ASSIGNMENT: The listing below should be printed again word for word, without any images.

——————————

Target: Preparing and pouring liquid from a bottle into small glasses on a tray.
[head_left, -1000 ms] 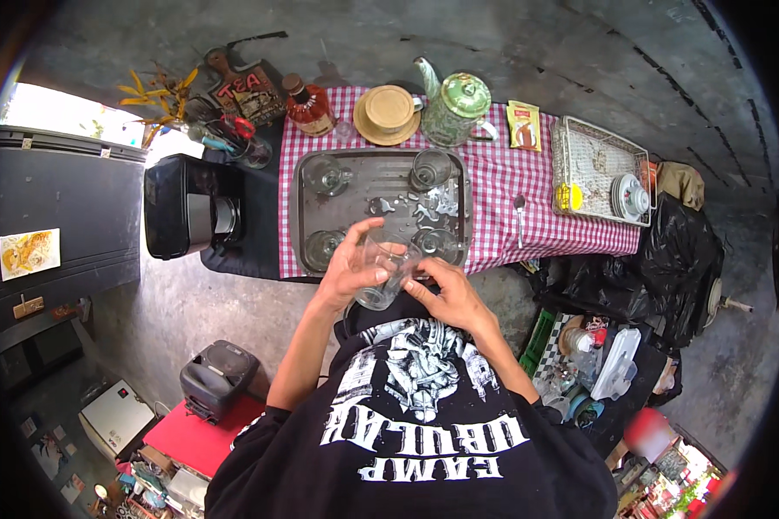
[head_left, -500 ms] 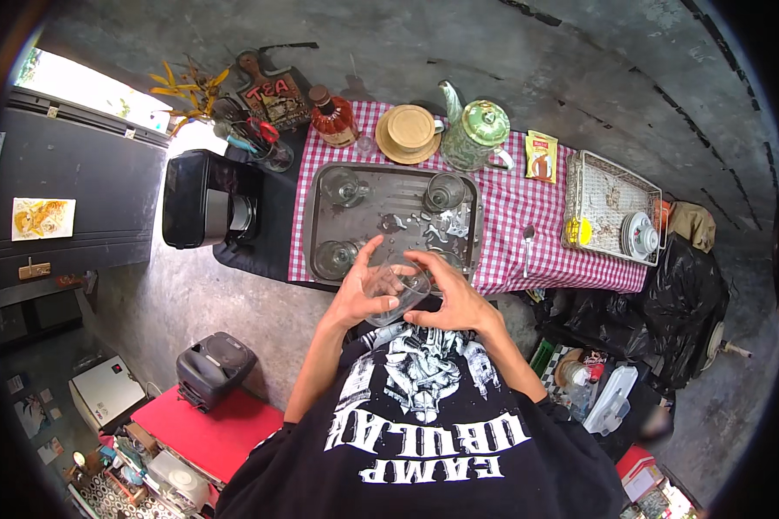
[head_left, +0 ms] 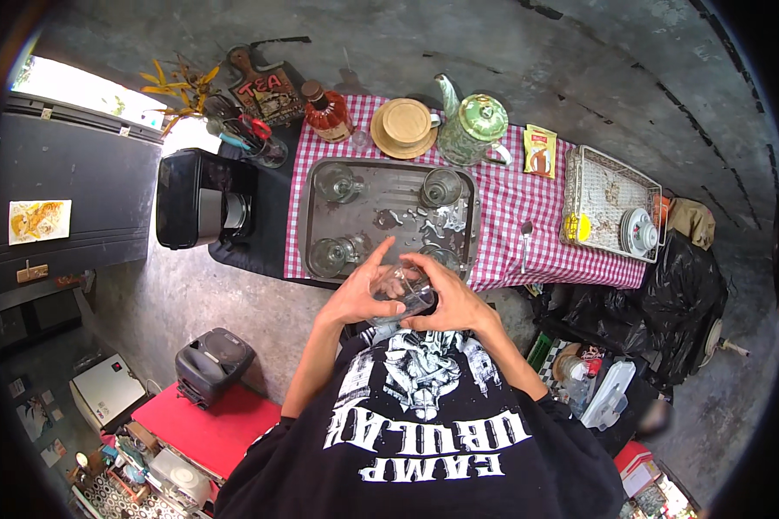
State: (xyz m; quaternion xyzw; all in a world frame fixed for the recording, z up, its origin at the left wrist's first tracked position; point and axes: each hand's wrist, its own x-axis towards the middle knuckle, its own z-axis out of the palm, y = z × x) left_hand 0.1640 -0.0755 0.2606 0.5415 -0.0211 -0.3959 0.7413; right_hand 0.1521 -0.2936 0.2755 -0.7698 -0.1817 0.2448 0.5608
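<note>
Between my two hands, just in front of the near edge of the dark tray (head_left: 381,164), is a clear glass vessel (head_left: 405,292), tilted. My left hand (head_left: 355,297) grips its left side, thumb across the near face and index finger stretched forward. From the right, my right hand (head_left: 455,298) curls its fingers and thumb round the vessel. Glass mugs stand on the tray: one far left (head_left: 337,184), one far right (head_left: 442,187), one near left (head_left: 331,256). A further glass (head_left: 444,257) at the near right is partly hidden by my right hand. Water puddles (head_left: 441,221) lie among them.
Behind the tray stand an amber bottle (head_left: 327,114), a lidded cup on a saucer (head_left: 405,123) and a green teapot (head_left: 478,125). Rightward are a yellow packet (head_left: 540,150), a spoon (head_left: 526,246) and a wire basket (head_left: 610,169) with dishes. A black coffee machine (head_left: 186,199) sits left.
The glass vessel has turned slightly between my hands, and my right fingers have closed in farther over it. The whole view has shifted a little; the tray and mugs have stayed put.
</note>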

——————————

RESPONSE FOR THIS EXERCISE:
Target: Preparing and pouring liquid from a bottle into small glasses on a tray.
[head_left, -1000 ms] 
[head_left, -500 ms] 
[head_left, +0 ms] 
State: (xyz m; quaternion xyzw; all in a world frame fixed for the recording, z up, its origin at the left wrist's first tracked position; point and axes: each hand's wrist, its own x-axis towards the middle knuckle, its own z-axis out of the palm, y = z × x) left_hand 0.1640 -0.0755 0.2606 0.5415 -0.0211 -0.3959 0.7413; right_hand 0.1521 -0.2936 0.2755 -0.7698 -0.1817 0.2448 0.5608
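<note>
Between my two hands, just in front of the near edge of the dark tray (head_left: 381,164), is a clear glass vessel (head_left: 405,292), tilted. My left hand (head_left: 355,297) grips its left side, thumb across the near face and index finger stretched forward. From the right, my right hand (head_left: 455,298) curls its fingers and thumb round the vessel. Glass mugs stand on the tray: one far left (head_left: 337,184), one far right (head_left: 442,187), one near left (head_left: 331,256). A further glass (head_left: 444,257) at the near right is partly hidden by my right hand. Water puddles (head_left: 441,221) lie among them.
Behind the tray stand an amber bottle (head_left: 327,114), a lidded cup on a saucer (head_left: 405,123) and a green teapot (head_left: 478,125). Rightward are a yellow packet (head_left: 540,150), a spoon (head_left: 526,246) and a wire basket (head_left: 610,169) with dishes. A black coffee machine (head_left: 186,199) sits left.
The glass vessel has turned slightly between my hands, and my right fingers have closed in farther over it. The whole view has shifted a little; the tray and mugs have stayed put.
</note>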

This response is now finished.